Beinahe vor Jahresfrist hat der Kollege Hoenig an dieser Stelle über einen “idiotischen” Versuch eines Strafverteidigers berichtet, der neben einem Pfund Kaffee auch noch drei Mobiltelefone in eine Haftanstalt einschmuggeln wollte. Dass dies verboten ist, dürfte (nahezu) allgemein bekannt sein. Der Verteidiger, der derartiges tut, handelt ordnungswidrig im Sinne von § 115 OWiG.

Oftmals ist es Inhaftierten jedoch unbekannt, dass auch die Übermittlung von Nachrichten eine Ordnungswidrigkeit darstellt. Dabei erscheint es doch verlockend, den Brief an die Freundin mit in den Umschlag mit der “Verteidigerpost” zu tun und den Anwalt zu bitten, den Brief weiterzuleiten.

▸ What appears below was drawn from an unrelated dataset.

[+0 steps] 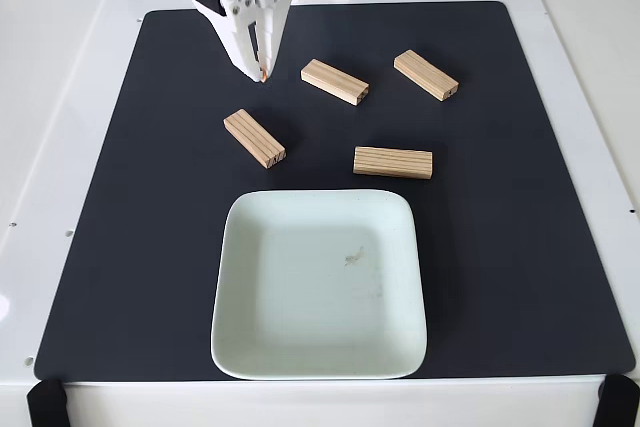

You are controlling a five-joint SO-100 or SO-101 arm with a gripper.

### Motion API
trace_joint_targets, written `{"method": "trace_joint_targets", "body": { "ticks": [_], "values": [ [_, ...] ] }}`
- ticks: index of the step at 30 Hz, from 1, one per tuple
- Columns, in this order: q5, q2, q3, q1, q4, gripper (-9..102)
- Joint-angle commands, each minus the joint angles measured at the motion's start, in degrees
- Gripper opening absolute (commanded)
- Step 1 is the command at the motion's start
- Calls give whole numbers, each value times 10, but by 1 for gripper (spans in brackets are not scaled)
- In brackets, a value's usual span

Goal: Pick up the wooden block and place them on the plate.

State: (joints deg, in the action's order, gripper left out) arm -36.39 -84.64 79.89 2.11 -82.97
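The pale mint-green square plate (pixel 319 287) with its smooth raised rim is bare. All four small grooved light-wood blocks lie beyond it on the matte black mat (pixel 540 247). The white tool (pixel 262 73) hovers with its fingers together, gripping nothing, just beyond the left block (pixel 254 138). I judge the first pick is not yet begun; next it must open and descend.

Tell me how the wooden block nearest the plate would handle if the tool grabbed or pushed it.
The wooden block looks like solid wood, so it is probably rigid and light. It lies flat on the dark mat, so it should slide, not roll or tip. Its grooved top may offer some grip. The plate sits close below it.
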Motion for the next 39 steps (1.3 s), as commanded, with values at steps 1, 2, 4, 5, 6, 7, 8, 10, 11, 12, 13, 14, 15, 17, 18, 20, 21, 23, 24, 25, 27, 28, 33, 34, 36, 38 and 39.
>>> {"method": "trace_joint_targets", "body": {
  "ticks": [1,2,4,5,6,7,8,10,11,12,13,14,15,17,18,20,21,23,24,25,27,28,33,34,36,38,39],
  "values": [
    [-4,17,-22,-3,-4,0],
    [-4,24,-22,-3,-4,1],
    [-4,34,-22,-4,-4,5],
    [-4,38,-19,-6,-4,10],
    [-4,41,-18,-7,-4,15],
    [-4,43,-18,-8,-4,20],
    [-4,44,-18,-9,-4,25],
    [-4,44,-18,-9,-4,34],
    [-4,44,-18,-9,-4,37],
    [-4,44,-18,-9,-4,39],
    [-4,45,-18,-9,-4,40],
    [-4,45,-18,-9,-4,40],
    [-4,46,-18,-9,-4,40],
    [-4,46,-18,-10,-2,40],
    [-4,47,-18,-11,0,40],
    [-4,61,-18,-16,3,40],
    [-4,69,-18,-17,3,40],
    [-4,83,-20,-18,2,40],
    [-4,89,-21,-18,1,40],
    [-4,93,-22,-18,2,40],
    [-4,101,-25,-18,4,40],
    [-4,105,-26,-18,4,40],
    [-4,120,-26,-18,4,40],
    [-4,124,-26,-18,4,40],
    [-4,130,-27,-18,4,40],
    [-4,138,-27,-18,4,40],
    [-4,142,-27,-18,4,40]
  ]
}}
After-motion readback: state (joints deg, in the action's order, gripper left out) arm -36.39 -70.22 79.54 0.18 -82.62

Würde der Anwalt dem entsprechen, so wäre dies eine Umgehung der Postkontrolle und damit eine Ordnungswidrigkeit. Das teilte das AG München jüngst wieder einmal einem Strafverteidiger mit und verhängte gegen ihn eine Geldbuße (AG München, Urteil vom 19.04.2011, Az.: 1123 OWi 120 JS 13019/10).

Das allein ist vielleicht für den Kollegen noch verschmerzbar. Jedoch führen häufigere Verstöße verschiedener Kollegen gegen diese Verbote eventuell dazu, dass die Einlasskontrollen in der jeweiligen JVA verschärft werden, was alle Strafverteidiger, die ihre Mandanten im Knast besuchen wollen, zwangsläufig mehr Zeit und vor allem Nerven kostet.

Der gewissenhafte Strafverteidiger wird seinen Mandanten, bevor dieser “einfährt”, darüber belehren, dass derartige Nachrichtenübermittlungen unzulässig und auch die “Weiterleitung” von Zigaretten, Kaffee oder ähnlichem in die JVA hinein verboten sind.